Chacune de ces matières premières est un apport important pour les grandes entreprises. Il y a certainement au moins autant de demande naturelle pour les obligations remboursables en nature qu'il y en a pour les swaps de défaut de crédit ou certains des dérivés alambiqués actuellement négociés!

Pour bien fonctionner, un marché a besoin de liquidités, et il peut s'avérer difficile d'en créer un nouveau avant qu'il ne parvienne à une masse critique. Il se peut que le problème soit un manque d'investisseurs susceptibles d'opter simultanément pour une position longue sur le pétrole et sur le risque de crédit nigérian.

Une agence multilatérale comme la Banque Mondiale pourrait jouer un rôle déterminant en lançant un marché d'obligations remboursables en nature. Une démarche qui pourrait être particulièrement positive dans les pays qui empruntent déjà à cette institution.

Voici comment cela pourrait fonctionner. Plutôt que de libeller un prêt au Nigeria en dollars, la Banque le libellerait en fonction du prix du pétrole et ne s'exposerait plus aux prix mondiaux de cette matière en émettant cette même quantité d'obligations libellée en pétrole. Si la Banque prête à plusieurs pays exportateurs de pétrole, le marché des obligations remboursables en pétrole ainsi créé serait d'autant plus important et plus liquide. Cette fonction de mutualisation serait particulièrement importante dans le cas de matières premières de différentes qualités ou variétés (comme le pétrole ou le café,) et dont les prix peuvent diverger suffisamment pour faire une réelle différence pour les exportateurs.

Une alternative pour certains exportateurs de matières premières serait de couvrir leur risque en vendant sur les marché à terme.
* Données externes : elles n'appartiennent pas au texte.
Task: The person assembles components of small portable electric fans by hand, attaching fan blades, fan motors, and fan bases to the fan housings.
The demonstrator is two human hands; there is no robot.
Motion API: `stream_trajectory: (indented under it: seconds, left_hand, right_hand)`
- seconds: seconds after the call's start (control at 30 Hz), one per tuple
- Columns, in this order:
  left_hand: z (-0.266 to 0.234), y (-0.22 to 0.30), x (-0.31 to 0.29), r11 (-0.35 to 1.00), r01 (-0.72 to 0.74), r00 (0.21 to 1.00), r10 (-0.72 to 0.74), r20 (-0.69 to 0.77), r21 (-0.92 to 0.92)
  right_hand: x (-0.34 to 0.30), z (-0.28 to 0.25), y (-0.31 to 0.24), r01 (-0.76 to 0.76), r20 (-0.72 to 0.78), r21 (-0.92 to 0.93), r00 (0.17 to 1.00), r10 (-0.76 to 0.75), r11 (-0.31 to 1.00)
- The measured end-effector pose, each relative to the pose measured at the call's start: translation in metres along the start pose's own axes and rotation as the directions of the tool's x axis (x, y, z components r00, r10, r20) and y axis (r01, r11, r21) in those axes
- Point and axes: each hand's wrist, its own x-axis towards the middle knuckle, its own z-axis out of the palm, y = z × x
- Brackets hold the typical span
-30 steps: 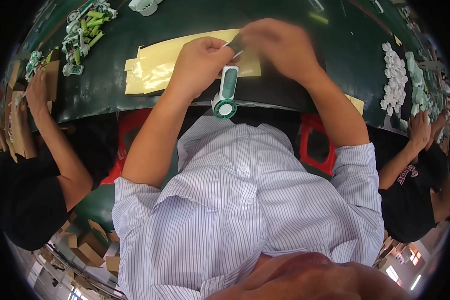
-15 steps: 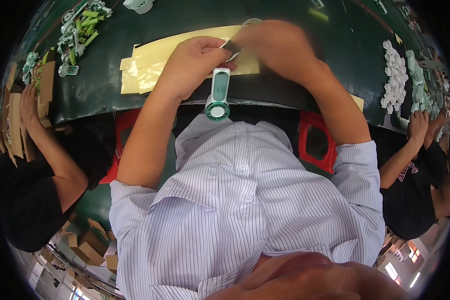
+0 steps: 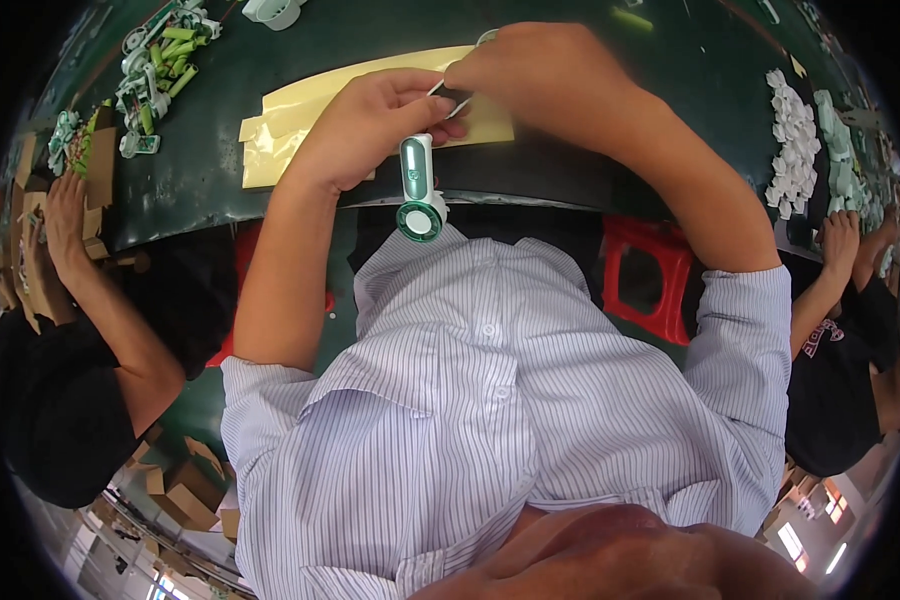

Mais la courte maturité des dérivés est un désavantage important. Un pays d'Afrique de l'ouest qui vient de découvrir des réserves de pétrole a besoin de financer l'exploration, les forages et la construction de pipelines, ce qui signifie qu'il aura besoin de se couvrir sur dix à vingt ans, et non sur 90 jours.

Un autre désavantage des dérivés est qu'ils exigent un niveau de sophistication très élevé - à la fois technique et politique. Dans le cas d'une augmentation du prix de la matière première, un ministre des finances qui aura fait son travail consciencieusement en couvrant les risques des prix à l'exportation sur les marchés à terme se verra alors accusé d'avoir joué et perdu le patrimoine du pays. Ce problème est largement atténué avec les obligations remboursables en nature.

Si les petits génies de la finance internationale parviennent à se mettre d'accord sur cette idée dès maintenant, les exportateurs de matières premières seront alors peut-être capables d'éviter une catastrophe la prochaine fois que les prix mondiaux de ces matières s'effondreront. La Banque Mondiale devrait soutenir cette cause.